Una tercera encuesta privada confirmó hoy domingo que crece la ventaja del izquierdista Pedro Castillo sobre la neoliberal Keiko Fujimori, a dos semanas del balotaje del 6 de junio por la presidencia de Perú.

Un simulacro de votación de la empresa Ipsos verificó un 52,6 por ciento de votos válidos para Castillo, frente a 47,4 de su rival, sin contar boletas en blanco y nulas, como será en el cómputo oficial, lo que se agrega a similar medición de la firma Datum, que registró un 53,15 por ciento para el candidato izquierdista versus un 46,85 por ciento favorable a Fujimori.

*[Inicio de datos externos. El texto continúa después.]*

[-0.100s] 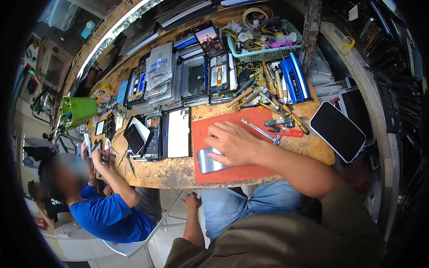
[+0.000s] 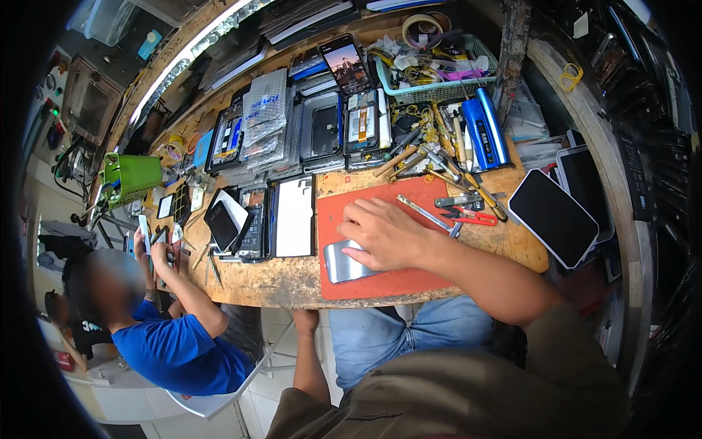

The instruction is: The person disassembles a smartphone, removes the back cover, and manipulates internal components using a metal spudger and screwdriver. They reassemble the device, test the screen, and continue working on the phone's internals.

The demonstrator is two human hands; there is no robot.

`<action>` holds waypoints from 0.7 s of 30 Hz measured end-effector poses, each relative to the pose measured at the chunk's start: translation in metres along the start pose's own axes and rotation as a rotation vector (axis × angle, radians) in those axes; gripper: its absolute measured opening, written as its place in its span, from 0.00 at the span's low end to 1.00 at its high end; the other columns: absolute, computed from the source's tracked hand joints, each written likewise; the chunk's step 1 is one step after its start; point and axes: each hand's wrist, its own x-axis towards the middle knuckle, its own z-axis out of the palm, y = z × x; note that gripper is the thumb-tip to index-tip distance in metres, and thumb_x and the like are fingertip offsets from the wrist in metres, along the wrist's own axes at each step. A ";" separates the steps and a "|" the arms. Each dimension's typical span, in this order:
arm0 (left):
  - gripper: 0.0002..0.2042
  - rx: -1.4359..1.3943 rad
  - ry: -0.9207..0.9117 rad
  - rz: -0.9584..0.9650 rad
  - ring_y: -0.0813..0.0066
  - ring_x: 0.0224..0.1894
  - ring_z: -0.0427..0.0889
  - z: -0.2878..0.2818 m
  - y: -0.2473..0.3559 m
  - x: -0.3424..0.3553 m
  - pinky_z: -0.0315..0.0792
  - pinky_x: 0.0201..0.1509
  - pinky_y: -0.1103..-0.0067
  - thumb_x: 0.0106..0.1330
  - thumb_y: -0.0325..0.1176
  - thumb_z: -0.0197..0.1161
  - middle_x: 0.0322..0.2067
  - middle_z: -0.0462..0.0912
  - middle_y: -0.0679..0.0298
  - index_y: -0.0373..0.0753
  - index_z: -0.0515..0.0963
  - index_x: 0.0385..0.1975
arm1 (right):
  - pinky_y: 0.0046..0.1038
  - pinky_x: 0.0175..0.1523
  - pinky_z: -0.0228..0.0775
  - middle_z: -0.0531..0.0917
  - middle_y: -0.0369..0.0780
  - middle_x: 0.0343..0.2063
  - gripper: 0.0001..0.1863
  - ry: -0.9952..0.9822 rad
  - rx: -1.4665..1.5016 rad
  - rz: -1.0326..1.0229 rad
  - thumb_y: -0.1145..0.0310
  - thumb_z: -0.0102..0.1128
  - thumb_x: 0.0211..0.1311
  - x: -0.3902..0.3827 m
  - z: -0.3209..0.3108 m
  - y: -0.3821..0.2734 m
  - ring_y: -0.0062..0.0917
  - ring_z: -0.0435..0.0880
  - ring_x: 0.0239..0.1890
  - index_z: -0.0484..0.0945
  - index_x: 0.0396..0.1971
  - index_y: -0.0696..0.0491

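A silver phone point(image 2: 338, 265) lies on the red mat point(image 2: 409, 282) at the front of the bench. My right hand point(image 2: 380, 234) rests over its upper right part, fingers curled and thumb lying on the phone's surface; the fingertips are partly hidden. Below the bench's front edge is my left hand point(image 2: 306, 320), its fingers out of sight beneath the wood. Close beyond my right hand lie a metal caliper-like tool point(image 2: 424, 212) and red-handled snips point(image 2: 472, 217).
Opened phones and a white panel point(image 2: 294, 219) lie left of the mat. Behind it are screwdrivers, a blue cylindrical device point(image 2: 484, 130), a propped phone point(image 2: 345, 67) and a cluttered basket point(image 2: 439, 89). A black-screened tablet point(image 2: 553, 218) leans at right. A person in blue point(image 2: 183, 351) sits left.
My left hand has moved up and slightly left, so its fingers now pass under the bench edge. My right hand stays on the phone. The view has shifted slightly.
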 end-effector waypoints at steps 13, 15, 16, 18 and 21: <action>0.26 -0.301 0.567 0.182 0.40 0.60 0.82 -0.042 0.022 -0.002 0.74 0.66 0.56 0.65 0.41 0.74 0.61 0.84 0.44 0.34 0.82 0.59 | 0.38 0.50 0.72 0.78 0.41 0.40 0.15 0.031 -0.010 0.009 0.61 0.76 0.59 0.005 0.005 -0.001 0.35 0.80 0.47 0.81 0.36 0.55; 0.27 -0.286 0.451 0.146 0.38 0.65 0.78 -0.038 0.023 -0.007 0.68 0.72 0.53 0.64 0.44 0.74 0.63 0.82 0.44 0.36 0.82 0.61 | 0.38 0.50 0.72 0.78 0.41 0.39 0.15 0.039 -0.015 0.010 0.62 0.76 0.59 0.006 0.006 0.000 0.35 0.79 0.46 0.81 0.36 0.55; 0.28 -0.260 0.408 0.182 0.38 0.68 0.75 -0.035 0.021 -0.011 0.64 0.74 0.52 0.64 0.45 0.73 0.64 0.81 0.43 0.37 0.82 0.61 | 0.38 0.51 0.72 0.78 0.41 0.39 0.15 0.044 -0.009 0.009 0.62 0.76 0.59 0.006 0.007 -0.001 0.35 0.79 0.46 0.81 0.36 0.55; 0.28 -0.180 0.264 0.078 0.40 0.72 0.70 -0.026 0.023 -0.019 0.58 0.78 0.50 0.65 0.47 0.72 0.67 0.79 0.44 0.39 0.82 0.62 | 0.39 0.52 0.71 0.78 0.41 0.40 0.16 0.025 0.005 0.024 0.61 0.76 0.59 0.005 0.007 -0.002 0.36 0.80 0.47 0.82 0.38 0.55; 0.25 -0.002 0.087 -0.096 0.42 0.74 0.68 -0.041 0.040 -0.040 0.54 0.81 0.51 0.68 0.47 0.68 0.68 0.78 0.46 0.41 0.83 0.62 | 0.41 0.56 0.71 0.81 0.43 0.43 0.19 0.050 0.030 0.030 0.57 0.74 0.61 0.008 0.006 -0.003 0.38 0.80 0.50 0.83 0.43 0.57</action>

Ademas, un sondeo telefónico de nivel nacional, como los otros dos asignó 44,8 a Castillo y 34,4 a Fujimori, con una diferencia a favor del primero de 10,4 puntos, y en los tres casos el maestro rural crece más y ensancha la diferencia a su favor respecto a las mediciones de cada empresa difundidas una semana antes.

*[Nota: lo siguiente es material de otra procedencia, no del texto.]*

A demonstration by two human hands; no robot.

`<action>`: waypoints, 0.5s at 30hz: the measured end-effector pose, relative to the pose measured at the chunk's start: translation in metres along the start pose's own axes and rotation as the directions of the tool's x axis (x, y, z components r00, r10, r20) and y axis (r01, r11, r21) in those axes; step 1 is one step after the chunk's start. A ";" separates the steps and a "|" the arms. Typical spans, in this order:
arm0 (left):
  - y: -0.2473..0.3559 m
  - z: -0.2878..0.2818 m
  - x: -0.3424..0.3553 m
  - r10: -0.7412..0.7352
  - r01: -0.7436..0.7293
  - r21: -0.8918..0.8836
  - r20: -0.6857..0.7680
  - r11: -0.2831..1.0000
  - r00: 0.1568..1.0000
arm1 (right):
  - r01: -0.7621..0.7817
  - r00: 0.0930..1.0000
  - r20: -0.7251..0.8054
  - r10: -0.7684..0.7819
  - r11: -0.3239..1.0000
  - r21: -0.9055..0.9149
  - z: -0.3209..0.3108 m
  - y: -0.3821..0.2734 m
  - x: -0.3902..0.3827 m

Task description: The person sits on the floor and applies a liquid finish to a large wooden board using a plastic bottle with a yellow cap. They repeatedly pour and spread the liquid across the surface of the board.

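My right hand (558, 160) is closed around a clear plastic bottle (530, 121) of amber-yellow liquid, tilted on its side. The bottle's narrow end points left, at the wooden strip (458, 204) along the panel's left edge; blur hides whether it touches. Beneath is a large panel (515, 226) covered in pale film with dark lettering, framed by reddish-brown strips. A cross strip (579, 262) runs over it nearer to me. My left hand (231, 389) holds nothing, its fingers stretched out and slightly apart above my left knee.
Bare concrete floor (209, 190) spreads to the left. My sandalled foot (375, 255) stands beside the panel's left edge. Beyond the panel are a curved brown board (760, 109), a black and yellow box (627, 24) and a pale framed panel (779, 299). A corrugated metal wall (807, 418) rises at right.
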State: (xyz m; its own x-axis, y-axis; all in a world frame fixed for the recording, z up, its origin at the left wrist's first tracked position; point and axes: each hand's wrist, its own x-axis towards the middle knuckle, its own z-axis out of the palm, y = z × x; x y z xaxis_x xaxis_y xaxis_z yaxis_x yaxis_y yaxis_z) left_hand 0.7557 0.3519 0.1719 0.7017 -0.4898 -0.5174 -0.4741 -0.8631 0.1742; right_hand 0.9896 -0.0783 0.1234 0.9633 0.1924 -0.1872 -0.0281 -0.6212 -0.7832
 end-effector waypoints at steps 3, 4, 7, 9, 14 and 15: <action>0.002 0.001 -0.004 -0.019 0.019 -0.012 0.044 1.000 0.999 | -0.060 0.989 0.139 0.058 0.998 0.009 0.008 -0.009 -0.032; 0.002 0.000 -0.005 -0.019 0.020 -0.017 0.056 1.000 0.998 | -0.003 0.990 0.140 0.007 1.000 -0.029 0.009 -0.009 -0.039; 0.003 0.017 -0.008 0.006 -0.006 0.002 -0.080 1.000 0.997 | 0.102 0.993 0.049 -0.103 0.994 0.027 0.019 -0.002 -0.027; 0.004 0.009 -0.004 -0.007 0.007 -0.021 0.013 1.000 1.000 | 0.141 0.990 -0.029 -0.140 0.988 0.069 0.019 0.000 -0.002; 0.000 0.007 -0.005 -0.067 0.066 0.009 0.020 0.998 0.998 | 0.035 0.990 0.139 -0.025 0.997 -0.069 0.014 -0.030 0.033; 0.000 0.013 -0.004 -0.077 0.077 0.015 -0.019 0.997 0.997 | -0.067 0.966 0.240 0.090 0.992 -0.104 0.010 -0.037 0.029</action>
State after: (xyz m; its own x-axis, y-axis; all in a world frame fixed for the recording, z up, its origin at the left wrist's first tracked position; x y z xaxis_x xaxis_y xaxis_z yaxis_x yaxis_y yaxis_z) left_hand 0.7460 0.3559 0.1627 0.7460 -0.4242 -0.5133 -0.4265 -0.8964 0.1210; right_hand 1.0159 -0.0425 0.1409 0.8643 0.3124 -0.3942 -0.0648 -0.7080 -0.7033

En la nueva encuesta, el candidato se impone en las provincias de Lima y las regiones Norte, Centro, Sur y Oriente, y Fujimori mantiene la mayoría en Lima Metropolitana, donde se concentra aproximadamente un tercio de la población.

El presidente de Ipsos, Alfredo Torres, sostuvo que en las dos últimas semanas previas a la segunda vuelta son decisivas y alentó la posibilidad de una recuperación de la candidata, mientras otros analistas, tras los anteriores sondeos, fueron escépticos sobre una reversión de la tendencia.

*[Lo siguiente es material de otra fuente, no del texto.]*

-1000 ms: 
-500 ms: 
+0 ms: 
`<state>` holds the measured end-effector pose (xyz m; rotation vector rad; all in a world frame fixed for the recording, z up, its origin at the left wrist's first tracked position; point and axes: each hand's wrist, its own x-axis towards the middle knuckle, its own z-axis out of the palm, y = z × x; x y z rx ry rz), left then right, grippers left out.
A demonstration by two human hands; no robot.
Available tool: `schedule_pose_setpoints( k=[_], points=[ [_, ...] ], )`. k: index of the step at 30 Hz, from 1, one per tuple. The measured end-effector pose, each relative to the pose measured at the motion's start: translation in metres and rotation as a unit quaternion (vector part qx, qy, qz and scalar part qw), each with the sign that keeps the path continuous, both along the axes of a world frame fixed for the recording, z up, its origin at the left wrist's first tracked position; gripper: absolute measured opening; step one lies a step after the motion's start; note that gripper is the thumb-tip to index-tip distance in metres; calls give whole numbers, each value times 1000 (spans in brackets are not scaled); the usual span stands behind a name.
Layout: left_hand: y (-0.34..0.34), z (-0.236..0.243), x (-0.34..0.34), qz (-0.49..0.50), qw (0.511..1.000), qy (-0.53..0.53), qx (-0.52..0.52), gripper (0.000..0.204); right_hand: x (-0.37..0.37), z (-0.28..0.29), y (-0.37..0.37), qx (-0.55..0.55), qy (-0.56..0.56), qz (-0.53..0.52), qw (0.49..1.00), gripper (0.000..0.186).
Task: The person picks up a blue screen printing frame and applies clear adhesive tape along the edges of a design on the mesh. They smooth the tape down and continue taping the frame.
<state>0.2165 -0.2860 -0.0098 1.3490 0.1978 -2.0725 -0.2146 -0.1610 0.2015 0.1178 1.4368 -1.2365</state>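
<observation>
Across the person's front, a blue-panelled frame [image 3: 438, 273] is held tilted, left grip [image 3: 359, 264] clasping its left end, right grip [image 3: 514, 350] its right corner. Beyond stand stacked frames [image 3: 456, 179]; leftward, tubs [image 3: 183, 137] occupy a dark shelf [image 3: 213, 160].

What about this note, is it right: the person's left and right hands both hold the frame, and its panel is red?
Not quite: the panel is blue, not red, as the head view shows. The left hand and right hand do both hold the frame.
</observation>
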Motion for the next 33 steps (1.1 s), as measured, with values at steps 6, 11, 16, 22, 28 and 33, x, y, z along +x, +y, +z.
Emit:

Torres alegó también que dos semanas antes de la segunda vuelta de 2016, Fujimori tenía una ventaja de cinco puntos sobre Pedro Pablo Kuczynski, la misma que favorece esta vez a Castillo, pero entonces Kuczynski ganó por estrecho margen la Presidencia.

Omitió señalar que el ganador de ese año no tenía el alto nivel de rechazo que existe actualmente hacia Fujimori.

La campaña de la segunda vuelta se caracteriza por un fuerte contenido anticomunista del fujimorismo y por el abierto apoyo de la gran mayoría de los medios de comunicación a la postulante presidencial.

Esos ingredientes, según percepción generalizada, han tenido un efecto bumerán, al motivar la reacción a favor de Castillo, de quienes adversan a Fujimori por el recuerdo del gobierno de mano dura de su padre Alberto (1990-2000) y el más reciente de la errática actuación de la candidata con su mayoría parlamentaria, entre 2016 y 2018.